Producer and broker internal state

transactional-state.png

  1. Transactional producer avoids duplicates even in case of restarts. Similarly to the idempotent producer, transactional KafkaProducer keeps the mapping from topic partitions to the sequence number. This time however, the producer can recreate PID and epoch number between restarts (because broker remembers them for transactional.id). The epoch is used to fence zombie instances of the old producer with the same transactional.id.
  2. Transaction coordinator keeps mapping from transactional.id to the producer (PID, epoch, output topicPartitions involved in the transaction, transactionStatus). The exact implementation has more fields, but I’ve not included them for simplicity.

Staring transaction

producer.beginTransaction();

The producer makes a bunch of validation and changes its internal state to the in-progress stage. No external requests here.

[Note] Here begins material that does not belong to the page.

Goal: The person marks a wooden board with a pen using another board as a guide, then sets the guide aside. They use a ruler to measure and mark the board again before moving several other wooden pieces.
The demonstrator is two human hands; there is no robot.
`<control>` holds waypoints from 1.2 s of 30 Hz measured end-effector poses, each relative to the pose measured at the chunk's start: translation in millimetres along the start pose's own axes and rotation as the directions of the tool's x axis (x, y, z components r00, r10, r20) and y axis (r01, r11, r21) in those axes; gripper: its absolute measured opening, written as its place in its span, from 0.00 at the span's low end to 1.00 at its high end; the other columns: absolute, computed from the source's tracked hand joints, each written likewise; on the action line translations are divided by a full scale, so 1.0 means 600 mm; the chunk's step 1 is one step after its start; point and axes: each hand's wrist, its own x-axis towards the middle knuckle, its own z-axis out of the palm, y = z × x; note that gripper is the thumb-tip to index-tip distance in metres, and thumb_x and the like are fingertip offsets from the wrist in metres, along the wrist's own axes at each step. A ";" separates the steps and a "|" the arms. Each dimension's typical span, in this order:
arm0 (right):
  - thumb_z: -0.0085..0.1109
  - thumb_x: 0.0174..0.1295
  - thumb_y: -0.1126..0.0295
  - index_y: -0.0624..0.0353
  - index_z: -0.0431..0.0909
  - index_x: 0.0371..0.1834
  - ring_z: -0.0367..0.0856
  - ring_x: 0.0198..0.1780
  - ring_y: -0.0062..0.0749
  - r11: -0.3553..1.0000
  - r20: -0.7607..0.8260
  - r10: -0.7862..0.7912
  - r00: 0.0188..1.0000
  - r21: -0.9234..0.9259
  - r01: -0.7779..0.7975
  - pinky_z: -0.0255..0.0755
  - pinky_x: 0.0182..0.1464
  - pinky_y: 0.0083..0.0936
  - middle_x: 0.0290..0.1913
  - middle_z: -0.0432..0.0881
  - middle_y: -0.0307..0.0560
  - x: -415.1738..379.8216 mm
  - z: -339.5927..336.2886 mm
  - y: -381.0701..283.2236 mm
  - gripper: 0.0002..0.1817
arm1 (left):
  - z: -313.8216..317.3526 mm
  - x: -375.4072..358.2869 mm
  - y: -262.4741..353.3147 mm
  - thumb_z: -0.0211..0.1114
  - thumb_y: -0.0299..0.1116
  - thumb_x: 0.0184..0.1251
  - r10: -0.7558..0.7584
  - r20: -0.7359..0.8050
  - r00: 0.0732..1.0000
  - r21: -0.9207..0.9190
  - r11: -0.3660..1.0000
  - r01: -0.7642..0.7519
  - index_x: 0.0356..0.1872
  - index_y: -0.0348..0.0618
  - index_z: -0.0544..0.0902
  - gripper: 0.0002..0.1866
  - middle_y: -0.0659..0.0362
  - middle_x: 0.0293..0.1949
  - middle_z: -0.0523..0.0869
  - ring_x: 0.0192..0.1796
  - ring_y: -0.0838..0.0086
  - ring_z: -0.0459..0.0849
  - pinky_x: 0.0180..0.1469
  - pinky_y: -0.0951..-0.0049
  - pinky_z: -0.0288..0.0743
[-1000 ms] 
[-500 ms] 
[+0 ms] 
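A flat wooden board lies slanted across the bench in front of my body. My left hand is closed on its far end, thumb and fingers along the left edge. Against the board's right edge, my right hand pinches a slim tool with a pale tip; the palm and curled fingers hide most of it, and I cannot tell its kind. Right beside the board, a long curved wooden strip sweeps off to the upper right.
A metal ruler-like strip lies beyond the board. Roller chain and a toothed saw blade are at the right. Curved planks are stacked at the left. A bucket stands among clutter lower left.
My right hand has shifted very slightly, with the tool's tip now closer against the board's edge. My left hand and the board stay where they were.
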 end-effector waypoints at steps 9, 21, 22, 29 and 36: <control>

Sending messages to brokers

producer.send(new ProducerRecord<>(INVOICES_TOPIC, invoiceEvent));
producer.send(new ProducerRecord<>(SHIPMENTS_TOPIC, shipmentEvent));

transactions-sending-messages.png

Before the transactional producer sends messages to the brokers, it has to record in the transaction coordinator, to which topic partitions it’s sending messages. So it sends AddPartitionsToTxnRequest(1) to the coordinator. This information is needed when committing/aborting a transaction. The AddPartitionsToTxnRequest is sent only once for each topic partition. The coordinator will have to later know which brokers to inform about the transaction ending process. The partitions are added to the coordinator’s in-memory map and also applied to the transaction log (and replicated).
The producer can now send messages to the brokers via ProduceRequest (2). The brokers reject duplicates because of PID included (idempotency). They can also reject messages from zombie instances because of the presence of epoch. If the epoch is lower than expected, the message is rejected. The brokers recognize if a message is transactional. It has isTransactional attribute set. It will be important when returning the messages to the consumers with proper isolation levels. We’ll cover that later.

[INFO]
The actual ProduceRequest is way more complex than in the picture. I’ve included only part of the request for one partition, which is important from the transactions’ standpoint.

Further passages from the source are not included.